Simonetta Robiony, La Stampa 21/12/2013, 21 dicembre 2013
AVATI: IL MIO INNO CONTROCORRENTE AL MATRIMONIO
È l’Avati più Avati che si sia mai visto questo di Un matrimonio, sei puntate del suo personale romanzo familiare, in onda su Raiuno da domenica 29 in avanti, nell’anno nuovo. Può piacere o meno, Pupi Avati, ma certo è un regista di stile, un autore che sui temi che l’appassionano, i sentimenti, le psicologie, la nostalgia, il ricordo, le debolezze e gli eroismi di ogni essere umano sa usare tempi e modi propri. E stavolta con tante lunghe ore a disposizione, ha raccontato cosa è un matrimonio, anche il suo matrimonio, quasi 50 anni di vita in comune con la moglie, sposata perché, spiega: «Era una ragazza molto, molto, molto carina e basta, ma diventata adesso come un mio secondo sguardo, l’unica persona al mondo a sapere più cose di me di quante ne sappia io. Un mistero, il matrimonio su cui ho riflettuto a lungo».
A reggere il peso di questa fiction tanto italiana, è, soprattutto, Micaela Ramazzotti nei panni della madre di Pupi Avati, una ragazza di famiglia operaia che si innamora al primo sguardo di Flavio Parenti, un giovane benestante figlio di un commerciante. Con loro due, la coppia della storia, Andrea Roncato, Valeria Fabrizi, Katia Ricciarelli, Mariella Valentini , Ettore Bassi, Corrado Tedeschi e Christian De Sica in un ruolo che lo fa apparire sempre più simile a suo padre Vittorio, più un foltissimo gruppo di personaggi minori tutti con una loro caratteristica. Produce la Duea di Antonio Avati con la Rai che, pur tra molti dubbi, un paio di stagioni fa, ha voluto intraprendere questa impresa. Lodatissima da Avati la Ramazzotti che, a suo dire, in alcune scene, gli ha regalato l’emozione più forte mai ricevuta da una attrice. In cambio lodatissimo Avati da lei per averle permesso di conoscere tanto a fondo una donna fuori dall’ordinario come la madre del regista, fino a entrare dentro la sua stessa pelle, vivendone la vita.
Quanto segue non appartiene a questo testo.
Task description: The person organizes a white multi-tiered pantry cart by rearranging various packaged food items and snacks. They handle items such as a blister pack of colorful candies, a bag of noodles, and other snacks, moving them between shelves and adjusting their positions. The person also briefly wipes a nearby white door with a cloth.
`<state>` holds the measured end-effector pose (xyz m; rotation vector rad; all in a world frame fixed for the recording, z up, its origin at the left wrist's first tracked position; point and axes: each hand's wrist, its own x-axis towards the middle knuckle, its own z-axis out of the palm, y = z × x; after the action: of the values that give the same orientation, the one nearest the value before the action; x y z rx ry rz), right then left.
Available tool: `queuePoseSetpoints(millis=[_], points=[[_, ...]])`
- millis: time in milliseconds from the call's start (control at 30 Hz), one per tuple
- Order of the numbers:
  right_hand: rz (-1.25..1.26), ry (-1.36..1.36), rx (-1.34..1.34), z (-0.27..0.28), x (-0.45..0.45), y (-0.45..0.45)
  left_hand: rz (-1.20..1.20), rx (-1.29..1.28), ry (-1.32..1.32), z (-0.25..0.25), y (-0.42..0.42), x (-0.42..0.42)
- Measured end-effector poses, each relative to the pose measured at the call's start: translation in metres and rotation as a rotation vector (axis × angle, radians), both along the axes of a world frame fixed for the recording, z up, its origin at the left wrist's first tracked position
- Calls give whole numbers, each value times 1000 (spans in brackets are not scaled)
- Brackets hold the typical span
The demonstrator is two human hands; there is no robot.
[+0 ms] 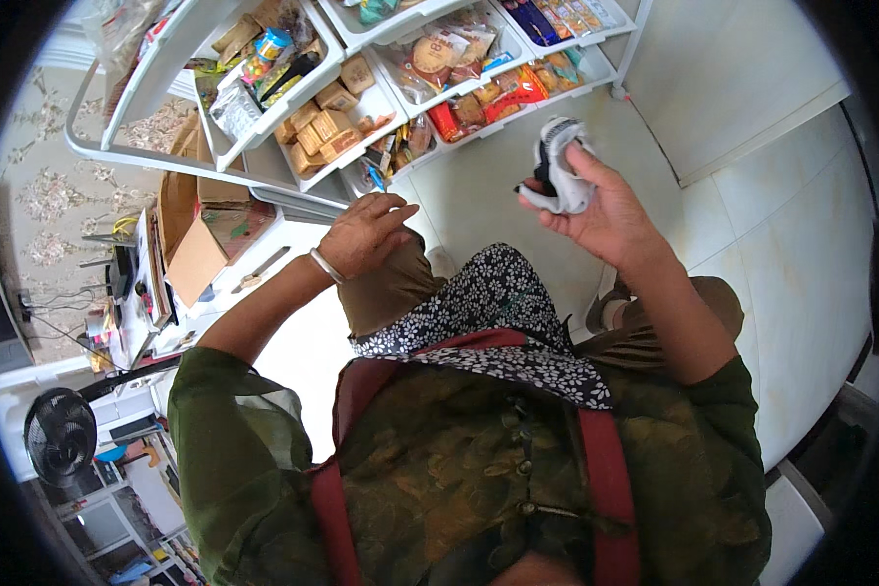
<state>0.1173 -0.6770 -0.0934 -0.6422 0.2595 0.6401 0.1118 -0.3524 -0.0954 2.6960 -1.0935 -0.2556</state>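
Note:
My right hand [608,212] grips a crumpled white-and-black cloth item [565,183], held up over the tiled floor. Its folds hide its exact kind, and its top edge is blurred. My left hand [366,234], with a silver bangle [327,266] at the wrist, hovers by or touches my left knee; which of the two I cannot tell. Its fingers are slightly bent and apart, and nothing shows in them. Across my lap lies a black-and-white flowered apron [498,293] with red straps [608,476].
Ahead stands a white tiered rack [410,110] whose bins hold wrapped snacks, with square tan packs [326,132] nearest my left hand. On the left are an open cardboard box [198,256] and a black fan [60,437]. A pale panel [732,80] rises at the right.

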Motion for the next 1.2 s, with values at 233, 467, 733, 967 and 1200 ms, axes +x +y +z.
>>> queuePoseSetpoints(millis=[233, 467, 733, 967, 1200], points=[[-284, 265, -34, -29, 14, -21, -38, -3, -16, -13, -8, 14], [-155, 368, 260, 8, 16, -12, -57, -12, 118, -16, -3, 21], [-845, 404, -229, -17, 43, -45, -184, -82, 232, -28, -23, 74], [-797, 614, -224, -40, 27, -26, -150, -77, 539, -8, -37, 72], [-553, 602, -166, -51, 1, 7, -223, -342, 594, -19, -6, 14]])
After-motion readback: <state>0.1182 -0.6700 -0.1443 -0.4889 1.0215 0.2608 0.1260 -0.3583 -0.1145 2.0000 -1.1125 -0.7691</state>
È un inno al matrimonio senza retorica, questo di Avati, un pensiero forte e controcorrente sulla famiglia, l’impegno, gli affetti, la fatica di costruire in coppia qualcosa che conta. Ma è anche un tentativo di coinvolgere altri registi di cinema nella fiction tv, non un genere da disprezzare, ma un modo per avvicinarsi a un pubblico più vasto, quello che ormai frequenta poco le sale cinematografiche. «Ci vorrebbe maggiore attenzione nei confronti della fiction di qualità ignorandone gli ascolti. È arrivato il momento di non scrivere più , sui giornali: «Ha vinto la serata». Non si vince niente in tv. Si può fare meglio o peggio. E i registi italiani, tanti ormai senza lavoro, dovrebbero avvicinarsi alla fiction per sperimentarla. Non lo vedono anche loro che se ci sono due camion davanti a un palazzo si sta girando un film, mentre se ce ne sono dieci si fa una fiction?».